Het eiland van de gouden appels

(Fries sprookje)

 

Lang geleden leefde er in Friesland eens een koning met drie zonen. Toen de koning oud werd, riep hij zijn zonen bij zich en zei, dat een van hen hem op moest volgen. En dat zou de zoon zijn die het echt verdiende.

De koning vertelde dat er verderop in de grote Noordzee, ver voorbij de Waddenzee, een eilandje lag, waar bomen stonden met gouden appels aan hun takken. 

De koning zei: “Wie van jullie mij een gouden appel brengt, díe wordt de nieuwe koning”.  De oudste zoon wilde het direct als eerste proberen. Hij zeilde recht op het eilandje af, maar toen zijn boot er bijna was, begon het ineens heel erg te stormen en de hoge golven dreven de boot terug naar de Friese kust. De zoon besloot te wachten en het de volgende dag opnieuw te proberen. Maar weer stak er een storm op en gebeurde er hetzelfde. De derde dag probeerde hij het nogmaals, maar ook nu ging het mis. De oudste zoon ging terug naar huis en zei: “Nee, dit lukt me niet”.

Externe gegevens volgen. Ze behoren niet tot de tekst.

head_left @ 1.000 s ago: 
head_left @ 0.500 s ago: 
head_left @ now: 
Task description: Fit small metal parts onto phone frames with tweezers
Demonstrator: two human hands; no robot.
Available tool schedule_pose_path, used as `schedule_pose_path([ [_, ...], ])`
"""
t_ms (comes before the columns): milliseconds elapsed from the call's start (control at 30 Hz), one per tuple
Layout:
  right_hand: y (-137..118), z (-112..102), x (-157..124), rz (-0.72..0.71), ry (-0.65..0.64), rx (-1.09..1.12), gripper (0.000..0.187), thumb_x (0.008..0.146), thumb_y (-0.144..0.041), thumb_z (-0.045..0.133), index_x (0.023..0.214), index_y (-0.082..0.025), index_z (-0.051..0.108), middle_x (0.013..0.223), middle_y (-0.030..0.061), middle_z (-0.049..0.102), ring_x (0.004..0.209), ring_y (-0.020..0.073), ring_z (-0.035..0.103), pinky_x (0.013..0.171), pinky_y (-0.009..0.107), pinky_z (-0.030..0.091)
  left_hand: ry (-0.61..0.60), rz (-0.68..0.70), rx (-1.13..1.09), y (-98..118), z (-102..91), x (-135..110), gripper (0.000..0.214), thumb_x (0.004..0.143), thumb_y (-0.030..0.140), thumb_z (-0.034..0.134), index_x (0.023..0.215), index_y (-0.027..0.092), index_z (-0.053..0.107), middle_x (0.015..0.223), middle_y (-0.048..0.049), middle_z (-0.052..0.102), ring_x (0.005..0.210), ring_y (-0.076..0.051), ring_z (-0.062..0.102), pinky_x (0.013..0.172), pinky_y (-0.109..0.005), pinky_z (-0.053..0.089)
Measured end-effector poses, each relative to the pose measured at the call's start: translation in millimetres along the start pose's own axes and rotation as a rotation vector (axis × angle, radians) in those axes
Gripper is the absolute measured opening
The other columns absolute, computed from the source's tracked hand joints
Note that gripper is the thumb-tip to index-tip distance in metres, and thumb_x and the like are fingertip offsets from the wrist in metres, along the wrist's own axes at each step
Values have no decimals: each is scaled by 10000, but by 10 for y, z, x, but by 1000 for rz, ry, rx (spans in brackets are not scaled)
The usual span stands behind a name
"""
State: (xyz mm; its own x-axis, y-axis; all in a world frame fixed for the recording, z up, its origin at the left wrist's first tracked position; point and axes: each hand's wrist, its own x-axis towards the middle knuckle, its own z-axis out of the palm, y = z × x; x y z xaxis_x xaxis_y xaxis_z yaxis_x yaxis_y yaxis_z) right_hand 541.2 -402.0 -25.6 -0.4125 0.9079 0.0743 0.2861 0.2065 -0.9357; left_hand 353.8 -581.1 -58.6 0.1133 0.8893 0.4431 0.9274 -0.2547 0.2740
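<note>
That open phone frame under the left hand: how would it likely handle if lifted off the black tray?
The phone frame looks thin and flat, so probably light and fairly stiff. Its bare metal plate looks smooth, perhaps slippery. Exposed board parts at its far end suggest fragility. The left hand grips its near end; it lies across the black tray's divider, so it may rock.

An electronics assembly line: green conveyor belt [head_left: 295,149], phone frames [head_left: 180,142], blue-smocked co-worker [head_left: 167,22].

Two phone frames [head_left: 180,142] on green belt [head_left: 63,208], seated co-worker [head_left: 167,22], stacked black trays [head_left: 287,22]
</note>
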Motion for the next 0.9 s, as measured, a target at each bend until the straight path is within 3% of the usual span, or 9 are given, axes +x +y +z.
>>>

Toen was de tweede zoon aan de beurt. Hij dacht: “als ik nu eens naar de andere kant van het eiland vaar dan wordt mijn boot precies naar toe geblazen.” Maar toen de tweede zoon in de buurt van het eiland kwam, was er helemaal geen wind en de boot kwam geen steek verder wat hij ook probeerde. Hij dreef daar zó lang, dat het voedsel en drinkwater opraakten. En toen roeide hij uiteindelijk maar ze terug. Later probeerden hij het nog eens, maar ook toen kwam hij niet bij het eiland aan. Toen was het de beurt van de jongste zoon. Hij had geen haast en was maanden bezig met zijn plan. Het werd winter en het werd kouder en kouder. Maar de jongste zoon wachtte geduldig tot het ijs sterk genoeg was. Toen de zee was dichtgevroren bond de jongen zijn schaatsen onder en schaatste naar het eiland. Maar vlak bij het eiland stak er een felle wind op. De prins zette de hakken van zijn schaatsen in het ijs en stond vast. Wat hij gehoopt en gewenst had gebeurde. De sterke wind blies de appels van de bomen in de sneeuw. En ééntje rolde langs de prins over het ijs. Hij maakte zich los uit het ijs en schaatste razendsnel achter de appel aan. En zo kreeg deze zoon al die ene appel wel te pakken. Hij bracht hem vlug naar zijn vader de koning. Deze was dankbaar en trots op zijn jongste zoon, die zo vindingrijk de gouden appel had weten te vinden. Zijn opvolger was gevonden. En zo werd de jonge kroonprins uiteindelijk de nieuwe koning en kon zijn vader gerust genieten van zijn oude dag.